Factors described as community related include experiences of trauma or abuse. This increases how vulnerable a person is as they go through life dealing with the emotional repercussions of their traumatic experiences. Other examples include:
- Poverty – being unable to provide the basic necessities for themselves or their families greatly increase how vulnerable a person is;
- Experiences of war or disaster increase vulnerability, which is why the militaries have high rates of suicide;
- Similarly, discrimination can greatly increase vulnerability, which explains the higher likelihood of suicide within minority groups.
In human beings, strong relationships are an important part of emotional well-being. This doesn’t have to be in the form of a romantic partner or family member, though. A reliable group of friends, supportive work colleagues or even a regular care team can be important to mental health, too.
- Isolation and loneliness increases how vulnerable a person is and therefore, their risk of suicide;
- The breakdown of a relationship, like a divorce or a family breakdown, also cause increased vulnerability;
- Bereavement or on-going conflicts cause grief and lead to feelings of suicidal ideation.
Sometimes, the factors which impact how vulnerable a person is are individual, but this is not to say that the individual is in control. Mental health conditions, like depression, anxiety, OCD and PTSD can all increase risk of self-harm and suicide. Other examples might include:
- Alcohol and illicit drug use, as such substances can change the way a person’s brain functions, increasing how vulnerable a person is;
- Chronic pain can become unbearable and the sufferer may struggle to see a way out if they aren’t responding to treatment;
- Family history of suicide also increases likelihood of a person struggling with suicidal thoughts themselves.
Can Suicide be Prevented?
There is no easy way of preventing suicide as each case is individual. In order for prevention to be effective, the risk needs to be addressed. For example, a patient who has a family history of suicide may use illegal drugs to cope. These two factors will increase the risk of suicide and the prevention required will need to be multi-disciplinary. Methods of prevention may include professional support for drug use and a strong relationship with remaining family members.
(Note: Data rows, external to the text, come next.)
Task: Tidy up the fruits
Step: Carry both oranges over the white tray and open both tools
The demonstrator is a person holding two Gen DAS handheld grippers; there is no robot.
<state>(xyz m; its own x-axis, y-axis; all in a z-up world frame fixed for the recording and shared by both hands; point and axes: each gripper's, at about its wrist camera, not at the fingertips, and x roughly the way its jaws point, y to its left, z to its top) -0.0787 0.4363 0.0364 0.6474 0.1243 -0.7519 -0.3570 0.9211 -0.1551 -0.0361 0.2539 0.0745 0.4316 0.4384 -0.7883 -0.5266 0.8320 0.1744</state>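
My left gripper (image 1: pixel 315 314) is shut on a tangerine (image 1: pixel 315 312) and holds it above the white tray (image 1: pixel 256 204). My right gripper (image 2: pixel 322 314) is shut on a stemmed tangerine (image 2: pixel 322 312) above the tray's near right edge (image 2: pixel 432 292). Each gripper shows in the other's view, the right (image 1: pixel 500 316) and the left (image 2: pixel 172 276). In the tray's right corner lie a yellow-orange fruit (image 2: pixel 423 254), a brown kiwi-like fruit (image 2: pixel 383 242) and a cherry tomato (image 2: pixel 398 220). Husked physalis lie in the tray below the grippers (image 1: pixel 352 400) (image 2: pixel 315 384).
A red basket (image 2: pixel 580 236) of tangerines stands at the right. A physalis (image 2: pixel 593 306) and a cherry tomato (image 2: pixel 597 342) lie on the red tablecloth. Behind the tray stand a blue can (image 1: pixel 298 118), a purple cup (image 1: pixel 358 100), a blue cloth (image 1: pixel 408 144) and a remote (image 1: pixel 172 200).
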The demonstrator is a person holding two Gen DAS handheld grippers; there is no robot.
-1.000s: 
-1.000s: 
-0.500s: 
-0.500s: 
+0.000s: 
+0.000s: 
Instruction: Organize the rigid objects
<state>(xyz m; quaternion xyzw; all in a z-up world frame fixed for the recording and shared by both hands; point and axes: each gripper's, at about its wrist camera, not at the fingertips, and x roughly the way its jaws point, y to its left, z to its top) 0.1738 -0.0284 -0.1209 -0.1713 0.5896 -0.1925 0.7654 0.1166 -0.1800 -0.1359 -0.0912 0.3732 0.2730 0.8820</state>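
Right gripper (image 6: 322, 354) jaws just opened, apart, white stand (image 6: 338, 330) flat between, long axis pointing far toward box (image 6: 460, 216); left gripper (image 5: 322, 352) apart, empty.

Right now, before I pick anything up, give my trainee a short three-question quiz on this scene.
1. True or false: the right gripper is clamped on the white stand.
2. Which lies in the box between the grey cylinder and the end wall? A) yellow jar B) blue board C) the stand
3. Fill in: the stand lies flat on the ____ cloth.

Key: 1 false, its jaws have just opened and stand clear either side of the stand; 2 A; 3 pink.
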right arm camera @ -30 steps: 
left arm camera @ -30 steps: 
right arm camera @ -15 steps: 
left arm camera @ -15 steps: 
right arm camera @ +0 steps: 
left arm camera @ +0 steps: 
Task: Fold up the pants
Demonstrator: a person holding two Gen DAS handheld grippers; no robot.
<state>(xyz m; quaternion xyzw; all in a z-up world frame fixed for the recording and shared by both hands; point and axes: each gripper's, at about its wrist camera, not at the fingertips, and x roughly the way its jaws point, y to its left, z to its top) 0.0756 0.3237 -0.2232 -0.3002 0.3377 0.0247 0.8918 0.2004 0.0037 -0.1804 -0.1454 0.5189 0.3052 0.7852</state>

A key way to prevent suicide is to reduce the stigma attached to it. By reducing the stigma, suicidal thoughts will be spoken about more openly and sufferers will feel more able to ask for support. Talking about difficult subjects, such as suicide, also makes people understand that they’re not alone.
Thoughts of how difficult life can be and how ending your life might end any pain you’re going through are normal and you shouldn’t be ashamed of feeling this way. What is important, though, is to remember that you won’t feel this way forever. Suicide is a very permanent solution to a problem that may not feel temporary but can be improved with the right support.
If you feel as though you’re at risk of acting on your thoughts, please seek help. The Samaritans can be contacted on 116123 any time, day or night. Alternatively, if you’re in crisis and are at immediate risk, call 999 or make your way to your local A&E. Support is out there. The hardest step is the first one – asking for it.